▶ [Record extracts]

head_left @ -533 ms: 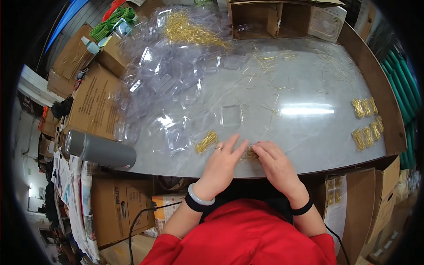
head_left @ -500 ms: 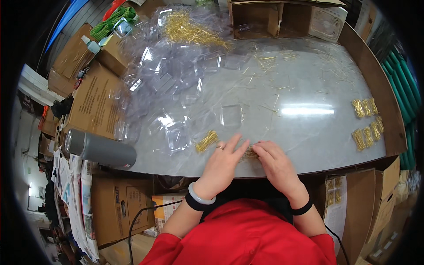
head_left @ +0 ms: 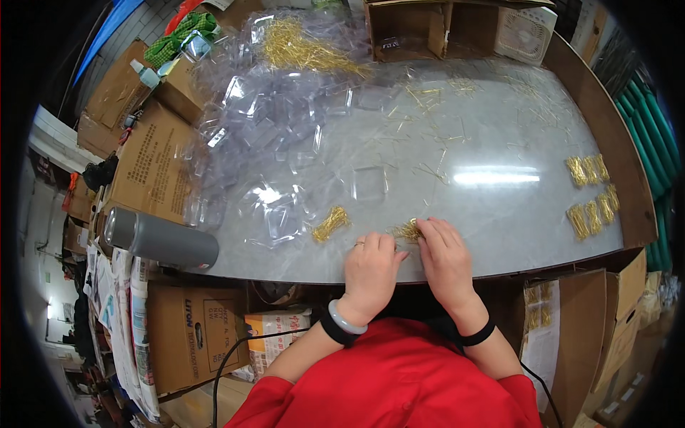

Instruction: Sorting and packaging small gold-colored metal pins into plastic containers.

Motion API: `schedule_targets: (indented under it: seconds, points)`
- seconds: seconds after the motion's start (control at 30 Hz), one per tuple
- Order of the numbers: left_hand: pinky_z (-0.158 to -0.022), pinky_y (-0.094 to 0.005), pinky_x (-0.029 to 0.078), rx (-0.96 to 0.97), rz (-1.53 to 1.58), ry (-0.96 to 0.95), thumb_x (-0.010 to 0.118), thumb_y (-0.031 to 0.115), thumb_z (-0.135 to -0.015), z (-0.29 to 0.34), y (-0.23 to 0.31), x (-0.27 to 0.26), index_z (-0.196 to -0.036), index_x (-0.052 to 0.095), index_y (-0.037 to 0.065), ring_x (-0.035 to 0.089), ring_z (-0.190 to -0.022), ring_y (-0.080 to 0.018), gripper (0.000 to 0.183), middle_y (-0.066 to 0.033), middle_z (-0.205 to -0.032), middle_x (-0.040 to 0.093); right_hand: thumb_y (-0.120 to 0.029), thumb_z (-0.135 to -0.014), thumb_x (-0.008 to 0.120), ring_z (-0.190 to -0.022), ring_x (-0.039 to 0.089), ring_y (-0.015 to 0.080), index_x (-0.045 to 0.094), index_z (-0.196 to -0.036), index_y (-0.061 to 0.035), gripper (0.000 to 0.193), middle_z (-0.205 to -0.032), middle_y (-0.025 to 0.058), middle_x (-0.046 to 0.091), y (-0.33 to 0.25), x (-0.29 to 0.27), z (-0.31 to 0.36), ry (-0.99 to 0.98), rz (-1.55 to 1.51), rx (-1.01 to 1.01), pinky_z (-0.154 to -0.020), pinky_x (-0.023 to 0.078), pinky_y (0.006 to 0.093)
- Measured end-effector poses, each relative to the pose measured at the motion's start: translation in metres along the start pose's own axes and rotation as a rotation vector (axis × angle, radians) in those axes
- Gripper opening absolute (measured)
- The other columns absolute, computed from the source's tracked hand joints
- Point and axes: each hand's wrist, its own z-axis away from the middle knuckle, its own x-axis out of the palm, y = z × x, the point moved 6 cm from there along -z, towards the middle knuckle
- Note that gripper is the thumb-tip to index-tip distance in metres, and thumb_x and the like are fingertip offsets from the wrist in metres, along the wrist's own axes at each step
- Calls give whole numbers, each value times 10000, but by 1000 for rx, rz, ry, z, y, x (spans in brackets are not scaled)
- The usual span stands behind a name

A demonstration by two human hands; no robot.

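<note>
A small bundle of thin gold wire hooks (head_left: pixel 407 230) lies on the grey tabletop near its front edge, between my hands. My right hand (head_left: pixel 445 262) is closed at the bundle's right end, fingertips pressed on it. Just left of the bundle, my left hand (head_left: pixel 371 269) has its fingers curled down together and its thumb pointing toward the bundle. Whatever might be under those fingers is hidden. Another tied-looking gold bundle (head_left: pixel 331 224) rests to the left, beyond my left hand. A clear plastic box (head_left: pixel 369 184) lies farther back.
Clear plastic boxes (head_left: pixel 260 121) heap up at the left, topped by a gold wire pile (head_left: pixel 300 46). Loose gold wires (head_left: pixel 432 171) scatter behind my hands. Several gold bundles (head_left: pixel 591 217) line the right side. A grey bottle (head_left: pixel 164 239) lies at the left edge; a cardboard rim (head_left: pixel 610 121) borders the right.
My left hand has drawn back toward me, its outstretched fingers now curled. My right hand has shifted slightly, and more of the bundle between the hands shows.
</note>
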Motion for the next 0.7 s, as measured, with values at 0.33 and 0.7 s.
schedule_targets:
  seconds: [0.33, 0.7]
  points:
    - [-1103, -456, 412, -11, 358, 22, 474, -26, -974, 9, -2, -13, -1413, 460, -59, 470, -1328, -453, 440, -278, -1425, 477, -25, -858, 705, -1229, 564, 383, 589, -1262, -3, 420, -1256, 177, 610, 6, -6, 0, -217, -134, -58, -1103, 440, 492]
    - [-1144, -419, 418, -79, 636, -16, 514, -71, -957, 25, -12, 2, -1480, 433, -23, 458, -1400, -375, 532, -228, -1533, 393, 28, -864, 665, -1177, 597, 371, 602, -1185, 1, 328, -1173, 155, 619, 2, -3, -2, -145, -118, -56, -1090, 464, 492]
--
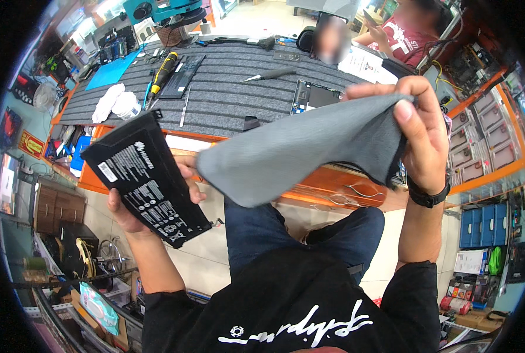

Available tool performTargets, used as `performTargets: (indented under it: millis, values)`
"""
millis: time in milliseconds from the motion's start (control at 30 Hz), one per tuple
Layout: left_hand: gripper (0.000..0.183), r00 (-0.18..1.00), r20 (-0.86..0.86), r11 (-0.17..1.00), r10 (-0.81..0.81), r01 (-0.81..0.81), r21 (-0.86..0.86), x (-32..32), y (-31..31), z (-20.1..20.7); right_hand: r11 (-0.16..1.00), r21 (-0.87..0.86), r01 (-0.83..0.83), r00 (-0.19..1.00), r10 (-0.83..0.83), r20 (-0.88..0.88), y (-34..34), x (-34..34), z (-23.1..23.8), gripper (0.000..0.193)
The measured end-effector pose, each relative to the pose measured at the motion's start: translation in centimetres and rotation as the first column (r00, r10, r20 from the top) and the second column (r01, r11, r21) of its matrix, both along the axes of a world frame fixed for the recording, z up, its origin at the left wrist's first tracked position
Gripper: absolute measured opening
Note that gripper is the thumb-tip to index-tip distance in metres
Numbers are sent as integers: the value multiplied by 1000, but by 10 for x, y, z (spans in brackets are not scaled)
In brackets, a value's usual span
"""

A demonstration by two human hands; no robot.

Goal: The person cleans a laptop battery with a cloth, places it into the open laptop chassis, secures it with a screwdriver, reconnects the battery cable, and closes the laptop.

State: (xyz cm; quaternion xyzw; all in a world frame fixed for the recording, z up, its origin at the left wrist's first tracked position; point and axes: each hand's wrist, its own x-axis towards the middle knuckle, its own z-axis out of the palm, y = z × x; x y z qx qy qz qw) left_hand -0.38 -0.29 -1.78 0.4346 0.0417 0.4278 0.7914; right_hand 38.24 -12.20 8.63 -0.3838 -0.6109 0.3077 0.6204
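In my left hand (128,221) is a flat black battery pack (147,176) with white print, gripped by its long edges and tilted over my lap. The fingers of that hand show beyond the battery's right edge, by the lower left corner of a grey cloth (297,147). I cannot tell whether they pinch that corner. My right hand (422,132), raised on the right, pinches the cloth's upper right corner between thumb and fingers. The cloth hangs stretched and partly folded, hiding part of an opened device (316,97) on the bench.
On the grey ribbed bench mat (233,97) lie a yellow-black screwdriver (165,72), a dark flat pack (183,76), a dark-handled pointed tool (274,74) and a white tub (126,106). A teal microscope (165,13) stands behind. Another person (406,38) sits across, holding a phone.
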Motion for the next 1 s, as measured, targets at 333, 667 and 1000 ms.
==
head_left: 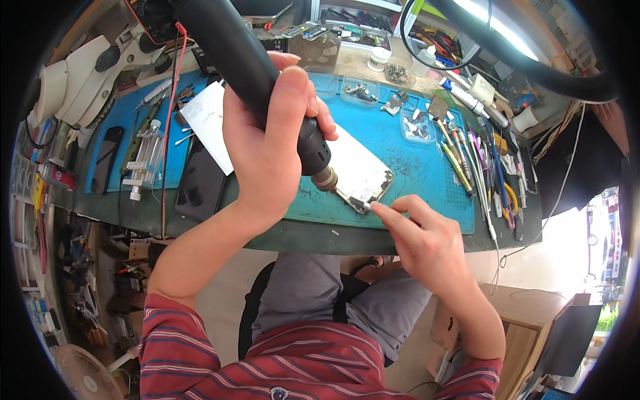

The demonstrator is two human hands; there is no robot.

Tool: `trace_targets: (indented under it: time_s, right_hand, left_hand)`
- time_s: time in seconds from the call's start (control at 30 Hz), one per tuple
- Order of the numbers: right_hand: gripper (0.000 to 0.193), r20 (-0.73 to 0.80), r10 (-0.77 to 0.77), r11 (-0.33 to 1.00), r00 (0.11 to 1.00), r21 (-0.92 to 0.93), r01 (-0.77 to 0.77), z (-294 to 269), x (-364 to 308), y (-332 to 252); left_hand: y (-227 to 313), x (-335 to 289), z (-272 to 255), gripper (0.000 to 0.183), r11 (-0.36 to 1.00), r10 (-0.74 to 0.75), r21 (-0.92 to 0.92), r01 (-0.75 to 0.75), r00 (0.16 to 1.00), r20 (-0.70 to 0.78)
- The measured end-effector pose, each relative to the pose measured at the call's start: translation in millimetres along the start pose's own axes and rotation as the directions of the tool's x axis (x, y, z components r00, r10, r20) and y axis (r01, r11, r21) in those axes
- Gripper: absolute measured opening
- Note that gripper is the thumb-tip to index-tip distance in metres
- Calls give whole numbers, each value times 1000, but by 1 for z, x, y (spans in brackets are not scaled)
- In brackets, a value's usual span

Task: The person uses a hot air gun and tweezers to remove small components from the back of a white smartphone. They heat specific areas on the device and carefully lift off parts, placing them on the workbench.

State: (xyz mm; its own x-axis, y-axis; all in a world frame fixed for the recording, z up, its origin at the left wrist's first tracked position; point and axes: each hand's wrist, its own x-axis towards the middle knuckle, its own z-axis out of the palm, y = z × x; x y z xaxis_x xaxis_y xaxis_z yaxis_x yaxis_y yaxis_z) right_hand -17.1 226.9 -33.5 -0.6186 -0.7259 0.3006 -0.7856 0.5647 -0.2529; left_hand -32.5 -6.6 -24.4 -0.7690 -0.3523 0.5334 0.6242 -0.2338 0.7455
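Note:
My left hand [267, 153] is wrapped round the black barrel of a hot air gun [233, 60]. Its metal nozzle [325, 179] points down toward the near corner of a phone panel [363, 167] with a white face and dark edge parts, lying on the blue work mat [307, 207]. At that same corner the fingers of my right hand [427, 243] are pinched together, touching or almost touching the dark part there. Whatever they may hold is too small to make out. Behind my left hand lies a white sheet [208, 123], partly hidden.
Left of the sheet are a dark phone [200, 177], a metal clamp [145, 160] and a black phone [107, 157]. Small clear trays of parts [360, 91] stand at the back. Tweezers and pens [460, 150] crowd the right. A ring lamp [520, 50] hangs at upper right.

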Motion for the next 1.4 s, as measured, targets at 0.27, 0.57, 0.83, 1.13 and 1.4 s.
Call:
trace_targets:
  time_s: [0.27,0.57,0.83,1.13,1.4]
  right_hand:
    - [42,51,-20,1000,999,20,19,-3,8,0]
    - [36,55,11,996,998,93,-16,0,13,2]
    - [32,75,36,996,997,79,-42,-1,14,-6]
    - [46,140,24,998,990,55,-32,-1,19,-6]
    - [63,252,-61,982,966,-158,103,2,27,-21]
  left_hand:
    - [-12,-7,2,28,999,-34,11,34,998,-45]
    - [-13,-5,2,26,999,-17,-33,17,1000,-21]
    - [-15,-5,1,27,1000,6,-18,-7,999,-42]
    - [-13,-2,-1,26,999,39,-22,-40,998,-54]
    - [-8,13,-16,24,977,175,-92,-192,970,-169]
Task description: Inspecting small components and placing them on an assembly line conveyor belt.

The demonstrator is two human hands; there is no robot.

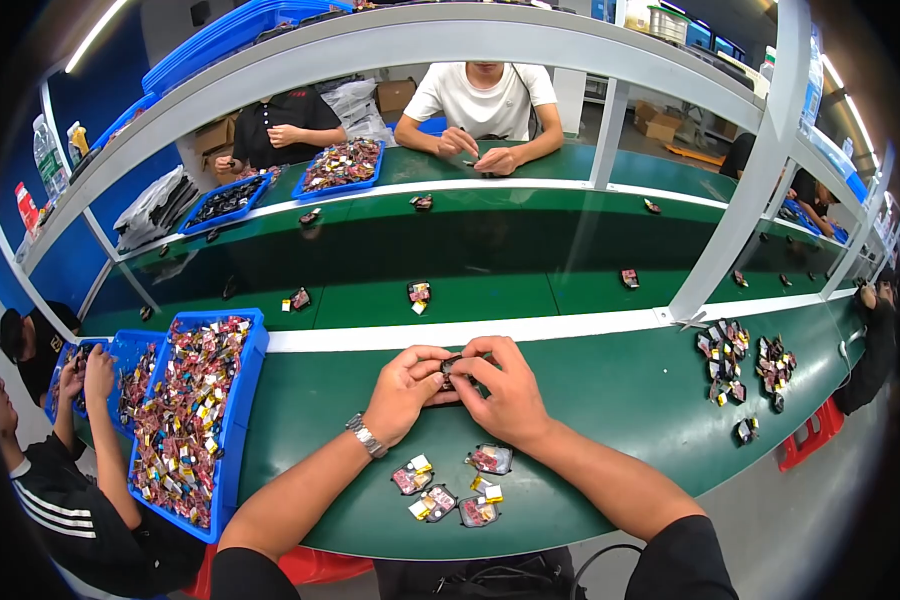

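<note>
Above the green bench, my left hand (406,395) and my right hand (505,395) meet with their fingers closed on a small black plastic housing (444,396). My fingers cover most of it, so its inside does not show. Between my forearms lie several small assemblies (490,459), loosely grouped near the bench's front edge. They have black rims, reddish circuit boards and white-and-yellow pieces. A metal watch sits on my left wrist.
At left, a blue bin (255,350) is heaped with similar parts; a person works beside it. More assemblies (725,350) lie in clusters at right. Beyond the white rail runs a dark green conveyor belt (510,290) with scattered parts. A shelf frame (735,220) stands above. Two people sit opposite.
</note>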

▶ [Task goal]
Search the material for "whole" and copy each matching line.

▶ [Result]
- Calls give whole numbers, each value times 10000, but by 1000 for rx, rz, ry, z, y, x (spans in brackets are not scaled)
- Calls give whole numbers, each value times 1000, but by 1 for z, x, y (spans in brackets are not scaled)

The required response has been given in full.